How King Burtal Became A Fakir
by [?]

In the Slavonic story, “Leben, Abenteuer und Schwaenke des kleinen Kerza,” is a dwarf magician with a long white beard. With a hair from this beard Kerza binds the magician’s wicked wife, who has taken the form of a wooden pillar the better to carry out her evil ends. From that moment it was impossible for her to take again her own shape or to use her former magic powers (Vogl’s Volksmaerchen, p. 227). One of the tasks set by Yspaddaden Penkawr to Kilhwch before he will give him his daughter Olwen to wife, is to get him “a leash made from the beard of Dissull Varvawc, for that is the only one that can hold the two cubs. And the leash will be of no avail unless it be plucked from his beard while he is alive, and twitched out with wooden tweezers … and the leash will be of no use should he be dead because it will be brittle,”–that is, when the sun is set (dead) his rays have no power ( Mabinogion, vol. II. p. 288). The same idea lies at the bottom of the English superstition that “if a person’s hair burn brightly when thrown into the fire, it is a sign of longevity; the brighter the flame, the longer the life. On the other hand, if it smoulder away, and refuse to burn, it is a sign of approaching death” (Henderson’s Folk-lore of the Northern Counties of England, p. 84).

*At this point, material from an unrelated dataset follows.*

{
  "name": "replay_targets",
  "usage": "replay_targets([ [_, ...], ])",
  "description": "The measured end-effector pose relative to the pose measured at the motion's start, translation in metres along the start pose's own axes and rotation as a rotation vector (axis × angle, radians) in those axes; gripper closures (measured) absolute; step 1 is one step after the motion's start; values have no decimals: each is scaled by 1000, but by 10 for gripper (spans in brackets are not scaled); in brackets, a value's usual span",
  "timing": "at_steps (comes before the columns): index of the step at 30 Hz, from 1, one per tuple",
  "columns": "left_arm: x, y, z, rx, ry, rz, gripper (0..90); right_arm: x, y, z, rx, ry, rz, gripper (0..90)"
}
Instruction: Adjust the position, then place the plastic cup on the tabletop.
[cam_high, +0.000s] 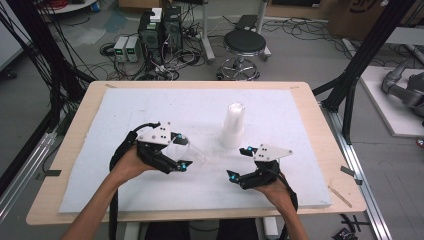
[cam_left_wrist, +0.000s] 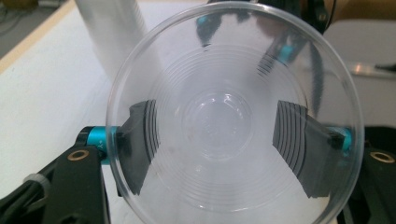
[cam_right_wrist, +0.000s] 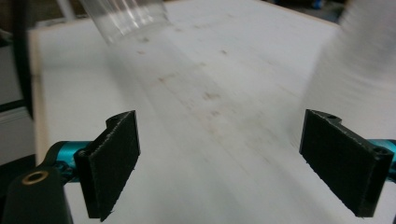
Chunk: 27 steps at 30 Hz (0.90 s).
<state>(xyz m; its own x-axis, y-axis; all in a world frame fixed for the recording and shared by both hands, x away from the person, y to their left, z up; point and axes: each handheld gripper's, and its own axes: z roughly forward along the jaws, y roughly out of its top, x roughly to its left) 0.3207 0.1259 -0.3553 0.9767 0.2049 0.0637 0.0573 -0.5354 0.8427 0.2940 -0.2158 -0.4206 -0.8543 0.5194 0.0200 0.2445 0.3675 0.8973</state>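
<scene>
Clear glossy ribbed plastic cup (cam_left_wrist: 224, 116), matt white foam mat (cam_high: 150, 107), pale wood table (cam_high: 80, 115), translucent cup stack (cam_high: 233, 125)

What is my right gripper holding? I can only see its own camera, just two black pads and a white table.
Observer: Nothing. In the high view the right gripper is open, jaws wide apart over the white mat.
Operator: Then what's that see-through thing at the top of my picture?
Observer: A clear plastic cup. The left gripper is shut on it, with the black pads pressing its sides.
Operator: And the blurry white thing on the right?
Observer: A stack of cups, standing upright on the mat between the two grippers, farther from the person.
</scene>
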Motion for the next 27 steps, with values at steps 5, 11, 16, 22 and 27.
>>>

The Malays have a story of a woman, called Utahigi, in whose head grew a single white hair endowed with magic power. When her husband pulled it out a great storm arose and Utahigi went up to heaven. She was a bird (or cloud) maiden, and this hair must have been the lightning drawn from the cloud. The Servian Atalanta, when nearly overtaken by her lover, takes a hair from the top of her head and throws it behind her. It becomes a mighty wood (clouds are the forests and mountains of the sky, Gubernatis, Zoological Mythology, vol. I. p. 11), Karadschitsch, Volksmaerchen der Serben, p. 25, in the story “von dem Maedchen das behender als das Pferd ist.” In Schmidt’s Griechische Maerchen, Sagen und Volkslieder, p. 79, the king’s daughter as she flies with her lover from the Lamnissa throws some of her own hairs behind her, and they become a great lake (thunderbolts and lightning bring rain). At p. 98 of the same work is the story “Der Riese vom Berge.” When this giant wishes to enter his great high mountain, he takes a hair from his head and touches the mountain with it. The mountain at once splits in two (p. 101). The king’s daughter in her encounter with the Efreet, “plucked a hair from her head and muttered with her lips, whereupon the hair became converted into a piercing sword with which she struck the lion [the Efreet], and he was cleft in twain by her blow; but his head became changed into a scorpion” (Lane’s Arabian Nights, vol. I. p. 156). A Baba Yaga, in Ralston’s Russian Folk Tales, p. 147, plucks one of her hairs, ties three knots in it, and blows, and thus petrifies her victims. She is a personification of the spirit of the storm, ib. p. 164. In Old Deccan Days, at p. 62, the old Rakshas says to Ramchundra, “You must not touch my hair;” “the least fragment of my hair thrown in the direction of the jungle would instantly set it in a blaze.” Ramchundra steals two or three of the hairs, and when escaping from the Rakshas, flings them to the winds and fires the jungle. Chandra (p. 266 of the same book) avenges the death of her husband by tearing her hair, which burns and instantly sets fire to the land; all the people in it but herself and a few who had been kind to her and are therefore saved, were burnt in this great fire.